Ce lundi, un ancien combattant de 39 ans, Alexandre Lounine, a été arrêté dans la région de Voronej pour avoir exhibé des "symboles extrémistes". L’incident survient après qu'il a publié une vidéo, devenue virale, où il menaçait le président de la Russie d’un soulèvement militaire s’il n’obtenait pas un rendez-vous direct au Kremlin.
La colère d’un soldat secoue les réseaux sociaux. Ce vétéran, qui a servi sur le front en Ukraine, s’exprimait contre des abus et extorsions au sein des forces armées. Dans une vidéo visionnée des millions de fois, il a exprimé son mécontentement clairement : "Si je ne viens pas au Kremlin bientôt et que je ne parle pas directement à vos côtés, l’armée retournera ses armes contre le Kremlin", a-t-il clamé dans un élan de défi.
Face à cette menace audacieuse, les autorités n’ont pas tardé à réagir. Une perquisition a été effectuée à son domicile alors qu’il se dirigeait vers Moscou, et il a rapidement été placé en détention pour une durée de onze jours, selon les informations d’une chaîne Telegram locale.
La réaction prudente du pouvoir
Cette prise de parole publique est quelque chose de rare en Russie, où la dissidence est étroitement surveillée. Interrogé sur la question, le porte-parole du Kremlin, Dmitri Peskov, a tenté de minimiser l’événement, affirmant que Poutine n’avait pas vu la vidéo et désignant les propos du vétéran comme étant des "formulations étranges".

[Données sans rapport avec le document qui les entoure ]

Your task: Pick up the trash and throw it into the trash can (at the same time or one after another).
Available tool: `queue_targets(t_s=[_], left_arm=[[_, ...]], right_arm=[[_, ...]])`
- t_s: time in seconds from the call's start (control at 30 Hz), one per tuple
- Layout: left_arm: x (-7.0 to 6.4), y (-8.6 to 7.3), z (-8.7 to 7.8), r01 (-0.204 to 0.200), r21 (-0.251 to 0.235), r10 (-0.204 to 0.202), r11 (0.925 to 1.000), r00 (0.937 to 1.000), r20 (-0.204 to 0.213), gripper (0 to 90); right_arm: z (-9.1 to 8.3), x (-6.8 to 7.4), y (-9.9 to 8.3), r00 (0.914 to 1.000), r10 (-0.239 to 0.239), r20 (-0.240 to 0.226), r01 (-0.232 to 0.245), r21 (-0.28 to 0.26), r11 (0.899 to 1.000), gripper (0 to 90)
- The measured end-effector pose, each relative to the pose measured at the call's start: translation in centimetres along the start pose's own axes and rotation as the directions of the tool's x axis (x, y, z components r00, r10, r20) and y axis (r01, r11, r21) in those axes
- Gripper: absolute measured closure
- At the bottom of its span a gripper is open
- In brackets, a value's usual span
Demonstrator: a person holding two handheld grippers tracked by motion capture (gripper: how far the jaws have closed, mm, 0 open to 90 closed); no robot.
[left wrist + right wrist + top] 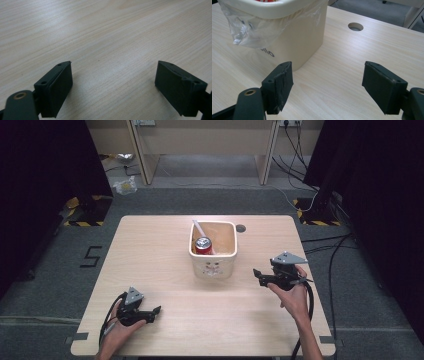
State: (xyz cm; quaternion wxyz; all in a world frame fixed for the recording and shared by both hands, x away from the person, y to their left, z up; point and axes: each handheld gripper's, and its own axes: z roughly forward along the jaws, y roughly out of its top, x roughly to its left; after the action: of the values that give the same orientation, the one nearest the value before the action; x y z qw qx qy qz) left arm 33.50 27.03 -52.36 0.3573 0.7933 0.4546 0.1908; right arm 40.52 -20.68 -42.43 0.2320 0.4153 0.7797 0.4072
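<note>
bins: 1 (214,265) | cans: 1 (203,245) | grippers: 2 (156,312) (257,274) | tables: 1 (150,250)

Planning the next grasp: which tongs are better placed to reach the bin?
Right. The right tongs sit open beside the cream bin, jaws aimed at its wall. The left tongs, also open, are near the table's front edge, over bare wood.

Counter (165,245): pale wood-grain laminate, smooth, soft sheen. Bin (294,47) at counter's 12 o'clock: cream plastic, matt, with thin clear crinkled plastic liner (244,32), glossy. Can (203,244) inside: shiny metal top. Hand-held gripper pads (283,82): black, matt, scuffed.
</note>
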Motion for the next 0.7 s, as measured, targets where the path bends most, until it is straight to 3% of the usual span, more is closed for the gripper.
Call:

Le dossier judiciaire concernant Alexandre Lounine reste opaque, et les allégations portées contre lui n’ont pas été rendues publiques. Ce débat rappelle aux citoyens une vidéo d’une influenceuse russe diffusée en avril depuis Monaco, où elle affirmait déjà que Poutine était déconnecté des réalités rencontrées par la population.